Endia Santee Crabtree, A&S '19 (MLA), is principal clinical product risk scientist at Boston Scientific, where she conducts clinical evaluations of medical technologies in the peripheral interventions and interventional oncology and embolization divisions. She is co-lead of the Society of Women in Engineering, Boston Scientific Chapter Conference Communications team; was elected chair of diversity, equity, inclusion, and belonging; and was a member of the board of directors at Junior League of Cincinnati for 2024–25.
Manka Nkimbeng, Nurs '19 (PhD), is an assistant professor at the University of Minnesota School of Public Health. In late summer 2024, she received a Bush Fellowship from the Bush Foundation to develop a coalition of health care organizations devoted to the health of Black immigrants.
2020
Leonard Weiss, Peab '20 (MM), is the Melbourne Symphony Orchestra's 2024–25 Cyber Assistant Conductor Fellow. He also was the 2022 New Zealand Symphony Assistant Conductor in Residence and was one of five conductors selected for the 2023–24 Australian Conducting Academy, where he had the opportunity to work with Adelaide, Melbourne, Queensland, Sydney, and Tasmanian symphony orchestras and Orchestra Victoria.
2022
Jess Huang, A&S '22 (MS), works for a Washington, D.C., think tank after spending two decades as a political staffer and strategist. She authored her second children's book, The Great Pumpkin Pancake Party, under the pen name Celeste Pewter. The book is scheduled to be published in 2026 by Henry Holt Books for Young Readers.
2023
Kayla Laufer, Peab '23, is a dancer with Chutzpah Dance in New York City, co-founder of Melody in Motion with Anna Jarboe, Peab '23, and a master's degree student in computer science at Fordham University.
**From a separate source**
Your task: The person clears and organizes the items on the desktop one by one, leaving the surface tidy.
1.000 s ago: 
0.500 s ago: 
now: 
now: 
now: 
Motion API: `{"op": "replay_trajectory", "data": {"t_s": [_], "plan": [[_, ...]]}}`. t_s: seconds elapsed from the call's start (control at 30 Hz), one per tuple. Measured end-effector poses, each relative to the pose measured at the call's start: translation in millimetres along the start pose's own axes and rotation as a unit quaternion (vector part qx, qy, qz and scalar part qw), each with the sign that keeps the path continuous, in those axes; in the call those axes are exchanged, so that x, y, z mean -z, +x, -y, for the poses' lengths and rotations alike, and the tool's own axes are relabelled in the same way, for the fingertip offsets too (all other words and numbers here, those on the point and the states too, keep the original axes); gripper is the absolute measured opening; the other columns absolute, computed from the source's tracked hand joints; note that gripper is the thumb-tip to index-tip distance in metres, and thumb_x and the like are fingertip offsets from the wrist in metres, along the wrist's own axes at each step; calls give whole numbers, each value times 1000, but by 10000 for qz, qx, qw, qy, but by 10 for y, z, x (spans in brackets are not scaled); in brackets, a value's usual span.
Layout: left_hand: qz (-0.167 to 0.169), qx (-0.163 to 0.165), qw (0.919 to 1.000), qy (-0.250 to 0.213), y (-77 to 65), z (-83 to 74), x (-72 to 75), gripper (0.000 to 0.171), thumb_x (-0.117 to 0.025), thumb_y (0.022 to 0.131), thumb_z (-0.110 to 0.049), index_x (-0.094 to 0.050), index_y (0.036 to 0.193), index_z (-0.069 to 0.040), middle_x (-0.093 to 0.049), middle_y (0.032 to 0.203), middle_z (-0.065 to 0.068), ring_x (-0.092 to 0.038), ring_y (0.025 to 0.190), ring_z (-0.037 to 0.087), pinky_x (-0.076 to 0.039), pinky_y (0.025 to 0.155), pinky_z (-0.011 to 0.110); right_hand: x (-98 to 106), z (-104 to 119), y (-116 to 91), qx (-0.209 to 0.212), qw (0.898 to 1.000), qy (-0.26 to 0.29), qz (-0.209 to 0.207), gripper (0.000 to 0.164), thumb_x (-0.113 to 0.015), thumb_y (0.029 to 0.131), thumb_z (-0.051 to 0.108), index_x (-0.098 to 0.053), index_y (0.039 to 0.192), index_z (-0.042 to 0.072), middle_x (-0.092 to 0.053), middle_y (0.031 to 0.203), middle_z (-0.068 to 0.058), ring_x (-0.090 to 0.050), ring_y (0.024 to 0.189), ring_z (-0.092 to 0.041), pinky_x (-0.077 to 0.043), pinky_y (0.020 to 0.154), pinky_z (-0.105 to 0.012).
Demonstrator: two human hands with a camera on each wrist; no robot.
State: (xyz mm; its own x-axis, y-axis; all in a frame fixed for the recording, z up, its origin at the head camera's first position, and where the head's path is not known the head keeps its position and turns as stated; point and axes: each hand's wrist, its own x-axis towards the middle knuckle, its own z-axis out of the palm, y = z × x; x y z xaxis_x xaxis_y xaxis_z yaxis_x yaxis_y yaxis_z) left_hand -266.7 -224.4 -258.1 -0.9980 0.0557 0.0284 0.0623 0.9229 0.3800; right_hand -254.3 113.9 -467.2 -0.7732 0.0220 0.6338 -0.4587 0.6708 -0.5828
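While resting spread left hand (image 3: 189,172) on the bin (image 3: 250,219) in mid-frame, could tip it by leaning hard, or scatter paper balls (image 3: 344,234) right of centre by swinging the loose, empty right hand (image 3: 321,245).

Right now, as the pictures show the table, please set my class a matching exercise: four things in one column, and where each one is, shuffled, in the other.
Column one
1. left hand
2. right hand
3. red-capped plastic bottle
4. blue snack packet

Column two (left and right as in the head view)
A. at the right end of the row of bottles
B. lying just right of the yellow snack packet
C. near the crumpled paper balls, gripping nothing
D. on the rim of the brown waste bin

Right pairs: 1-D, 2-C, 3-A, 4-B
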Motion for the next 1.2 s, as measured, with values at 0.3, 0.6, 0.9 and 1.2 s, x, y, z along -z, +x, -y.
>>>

She was one of five recipients of a 2024 Eryc Taylor Dance New Choreographer Grant, through which she produced a 15- to 20-minute original performance with at least three dancers.
Max Massiah, Engr '23, is a teacher in Tanzania with the Peace Corps.
2024
Rosie Garcia, A&S '24 (MA) (Cert), completed the National Nuclear Security Administration Graduate Fellowship Program, which develops and prepares the next generation of professionals to contribute to the nuclear security enterprise, and has joined the federal public service.
Jinhee Jeannie Nguyen, Nurs '24 (DNP), Bus '24 (MBA), is chief nurse officer at Huntington Health, located in Pasadena, California. She has more than 30 years of experience, serving as a staff nurse, a clinical nurse specialist, nurse manager, associate chief nurse officer, and recently as vice president and patient care executive at Adventist Health Glendale Medical Center.